J'avais les joues encore mouillées de larmes quand je suis rentré chez moi. J'ai eu la chance de ne croiser personne dans les couloirs. Je me suis dépêché de refermer ma porte. J'ai inspiré profondément. Je devais préparer la chambre de Killian. Je lui donnerai la chambre d'amis. Elle était jolie, la chambre d'amis. Il devrait s'y plaire. J'ai secoué la tête. Killian ne se plairait nulle part, je le savais déjà.

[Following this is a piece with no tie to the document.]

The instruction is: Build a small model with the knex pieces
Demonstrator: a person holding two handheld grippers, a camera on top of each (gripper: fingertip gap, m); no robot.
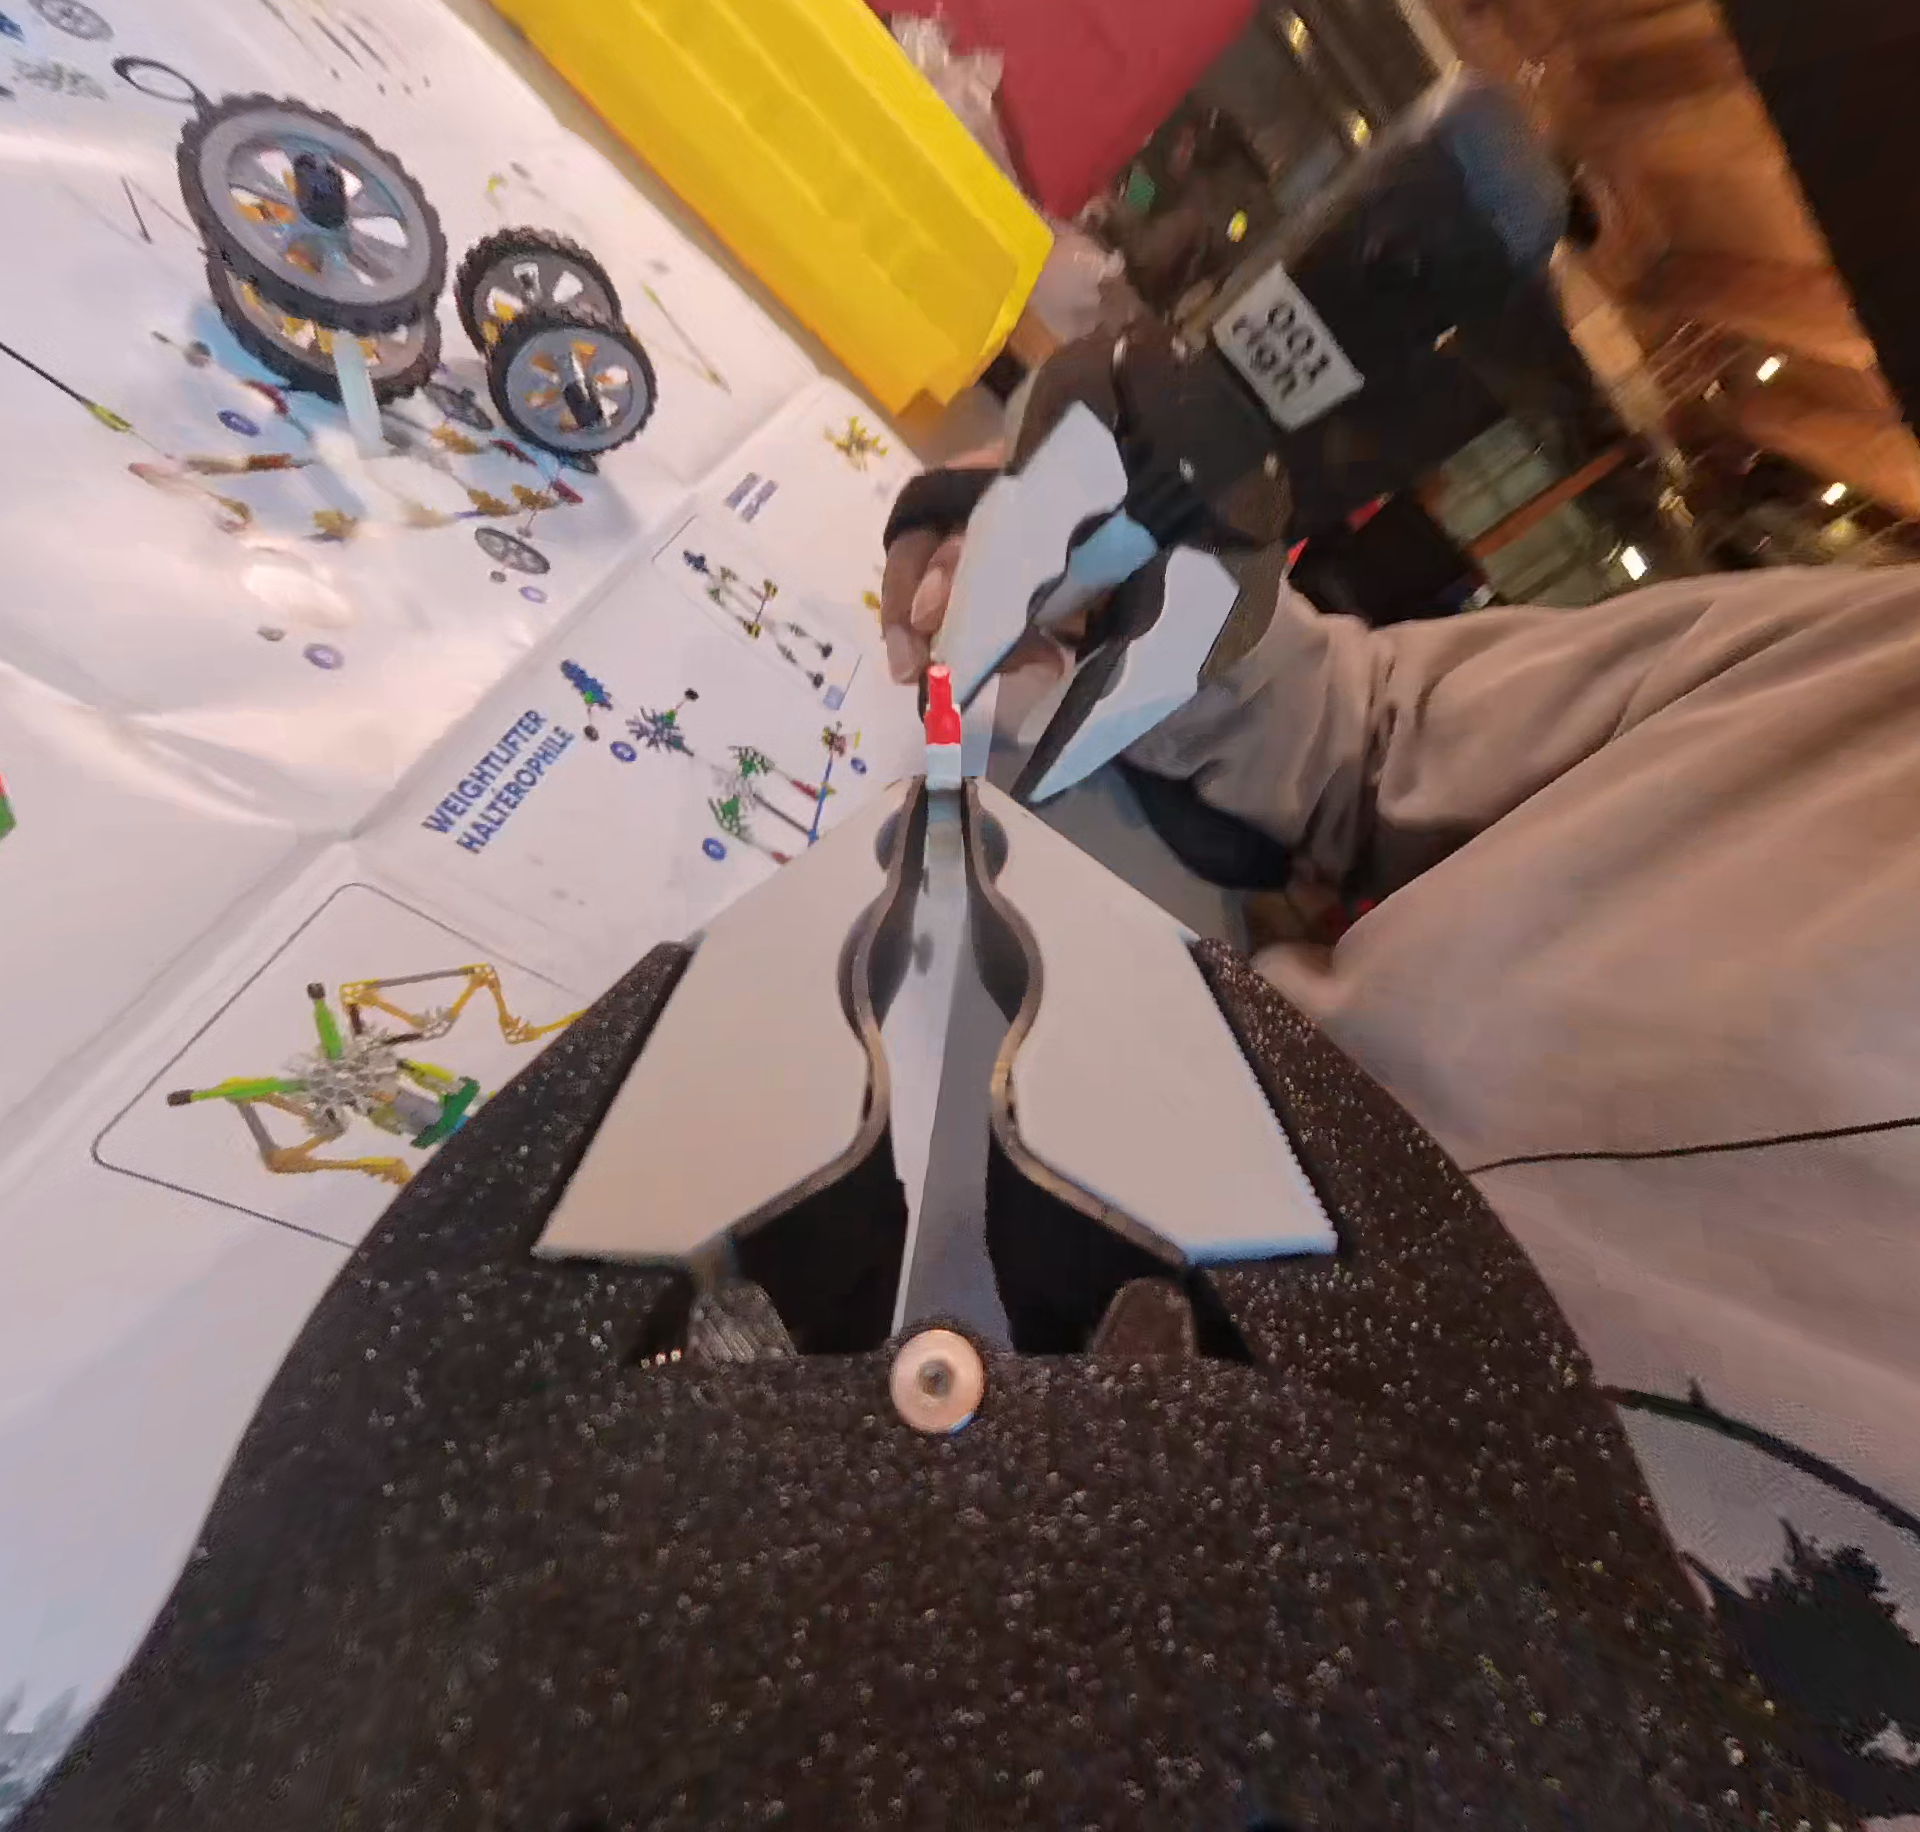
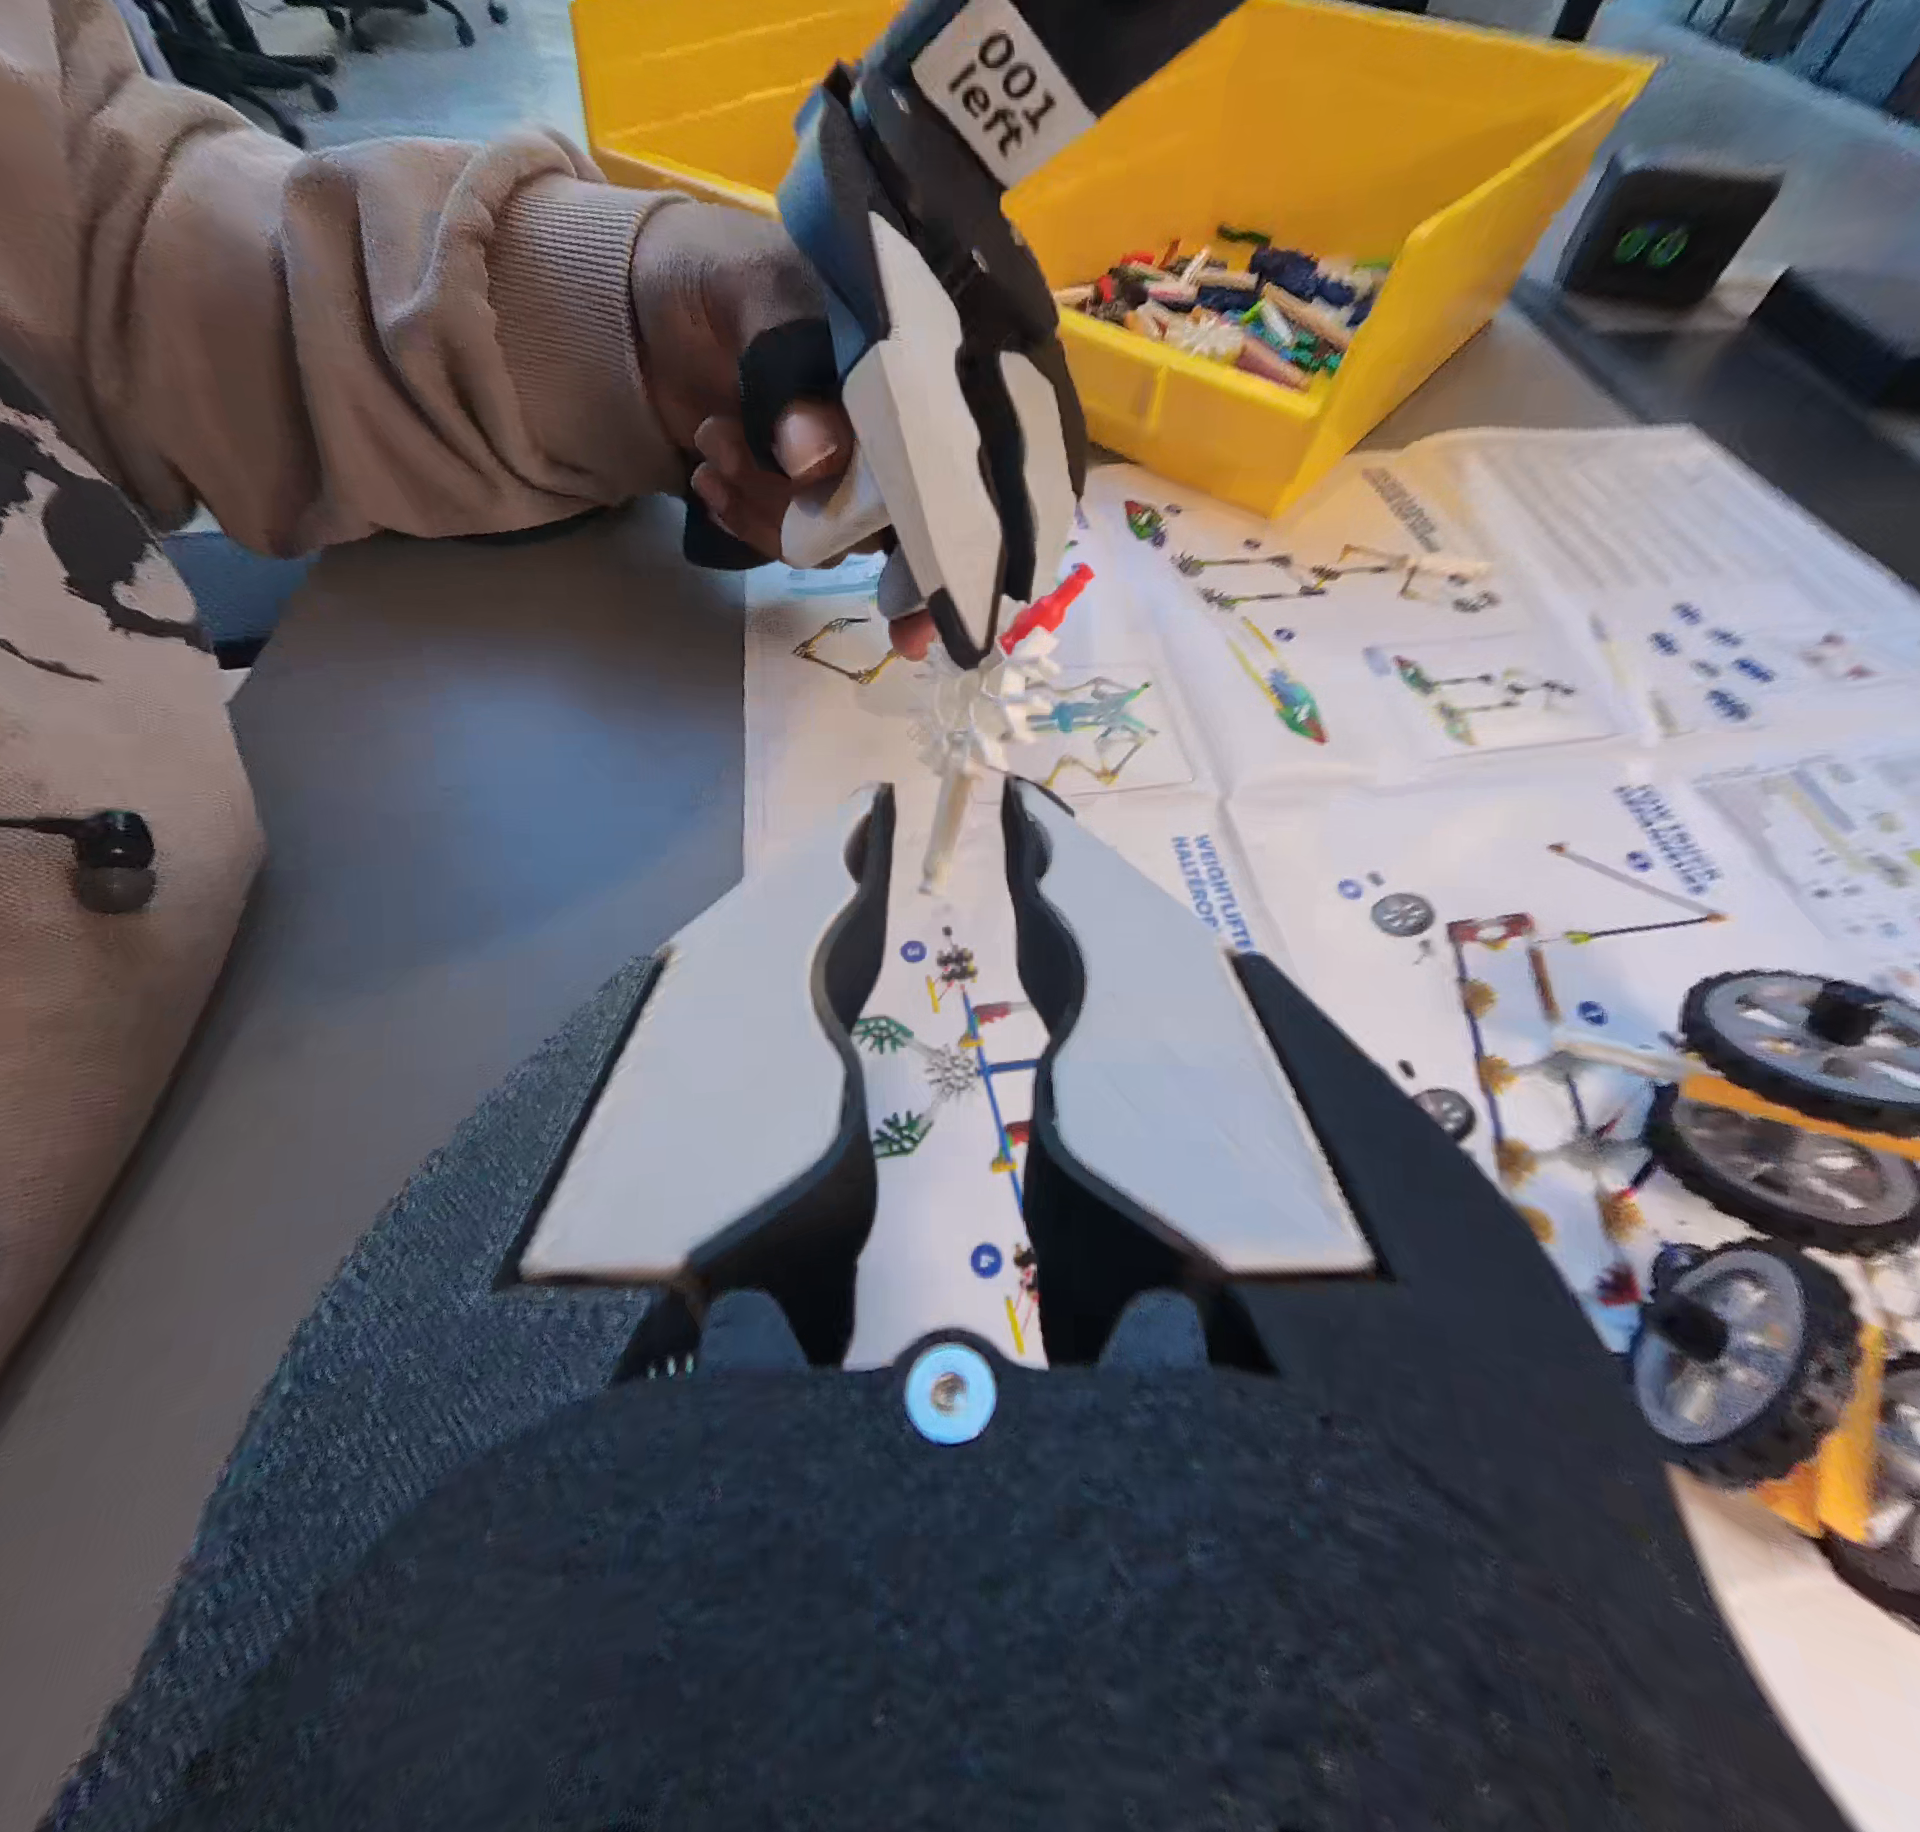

Je suis allé sur la terrasse. J'ai regardé le paysage. Je me sentais mieux que tout à l'heure. Beaucoup mieux. Le commissaire ne déposera Killian que demain matin. J'avais encore un peu de temps devant moi. Un peu de tranquillité. A partir de demain, il me faudra reconstruire la vie d'un jeune. Non, pas la reconstruire. La construire. Pierre après pierre. Il me faudra du temps même si j'en avais très peu. Il me faudra de la volonté aussi. Mais je ne lâcherai pas. Je lui donnerai la chance de s'en sortir. Je l'aiderai à quitter cet enfer.
Je ferai ce que je n'avais pas réussi à faire avec Cassie.